Your goal:
Go through the data below and copy each line where the word "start" occurs.

----

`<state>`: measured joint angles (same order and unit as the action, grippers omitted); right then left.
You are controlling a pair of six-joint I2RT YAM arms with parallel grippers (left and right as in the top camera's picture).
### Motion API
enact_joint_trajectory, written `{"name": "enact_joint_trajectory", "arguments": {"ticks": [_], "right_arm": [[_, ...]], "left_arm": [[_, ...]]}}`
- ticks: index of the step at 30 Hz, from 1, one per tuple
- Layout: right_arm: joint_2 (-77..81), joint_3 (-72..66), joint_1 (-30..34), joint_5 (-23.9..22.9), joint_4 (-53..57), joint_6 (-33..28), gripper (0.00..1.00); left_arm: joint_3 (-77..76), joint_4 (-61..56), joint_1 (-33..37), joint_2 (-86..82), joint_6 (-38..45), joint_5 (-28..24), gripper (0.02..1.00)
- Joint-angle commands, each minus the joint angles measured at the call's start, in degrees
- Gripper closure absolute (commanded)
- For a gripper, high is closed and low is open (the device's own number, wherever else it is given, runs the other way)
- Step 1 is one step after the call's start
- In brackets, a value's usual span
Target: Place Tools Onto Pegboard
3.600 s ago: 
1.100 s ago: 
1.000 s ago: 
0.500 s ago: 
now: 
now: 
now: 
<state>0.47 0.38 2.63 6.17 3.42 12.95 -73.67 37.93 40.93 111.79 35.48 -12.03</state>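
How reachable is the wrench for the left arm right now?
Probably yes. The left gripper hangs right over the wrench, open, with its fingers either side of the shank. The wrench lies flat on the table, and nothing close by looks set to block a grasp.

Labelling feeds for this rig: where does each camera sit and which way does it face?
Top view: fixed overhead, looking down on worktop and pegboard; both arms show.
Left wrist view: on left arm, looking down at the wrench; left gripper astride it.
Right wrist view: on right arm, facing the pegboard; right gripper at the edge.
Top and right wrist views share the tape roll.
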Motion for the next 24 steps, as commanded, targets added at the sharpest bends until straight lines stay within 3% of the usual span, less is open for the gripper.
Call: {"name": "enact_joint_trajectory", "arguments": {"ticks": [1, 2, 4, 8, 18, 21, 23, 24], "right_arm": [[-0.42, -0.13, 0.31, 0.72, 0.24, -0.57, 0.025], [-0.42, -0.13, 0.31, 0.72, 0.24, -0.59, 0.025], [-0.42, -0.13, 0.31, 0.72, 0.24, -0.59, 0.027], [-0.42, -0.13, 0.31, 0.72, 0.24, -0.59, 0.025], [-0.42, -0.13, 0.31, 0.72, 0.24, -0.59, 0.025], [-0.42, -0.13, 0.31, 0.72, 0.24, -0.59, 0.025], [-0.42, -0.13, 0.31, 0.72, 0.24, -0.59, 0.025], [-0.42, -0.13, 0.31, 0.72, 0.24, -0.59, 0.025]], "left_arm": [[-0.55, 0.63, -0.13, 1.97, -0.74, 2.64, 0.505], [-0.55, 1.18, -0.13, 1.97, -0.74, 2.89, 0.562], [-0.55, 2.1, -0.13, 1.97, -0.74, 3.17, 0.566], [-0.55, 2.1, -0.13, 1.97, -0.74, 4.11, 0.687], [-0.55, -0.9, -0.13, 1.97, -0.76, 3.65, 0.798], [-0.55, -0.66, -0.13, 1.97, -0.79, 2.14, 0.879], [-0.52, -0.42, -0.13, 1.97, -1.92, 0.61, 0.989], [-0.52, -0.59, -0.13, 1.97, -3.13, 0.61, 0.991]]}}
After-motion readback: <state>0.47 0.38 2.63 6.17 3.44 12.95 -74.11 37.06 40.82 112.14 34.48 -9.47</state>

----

Written response:
- Joint-angle commands, each minus the joint angles measured at the call's start, in degrees
- Step 1 is one step after the call's start

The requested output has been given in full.